What you are asked to do
Take the listing and give it again exactly, from its first line to its last line.

Given data
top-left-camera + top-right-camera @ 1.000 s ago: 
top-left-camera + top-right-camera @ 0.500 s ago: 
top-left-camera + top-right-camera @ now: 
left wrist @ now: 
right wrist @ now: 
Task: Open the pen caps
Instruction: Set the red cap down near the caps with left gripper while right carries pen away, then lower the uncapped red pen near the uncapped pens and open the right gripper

Result of this exercise
top-left-camera + top-right-camera @ 1.000 s ago: 
top-left-camera + top-right-camera @ 0.500 s ago: 
top-left-camera + top-right-camera @ now: 
left wrist @ now: 
right wrist @ now: 
Task: Open the pen caps
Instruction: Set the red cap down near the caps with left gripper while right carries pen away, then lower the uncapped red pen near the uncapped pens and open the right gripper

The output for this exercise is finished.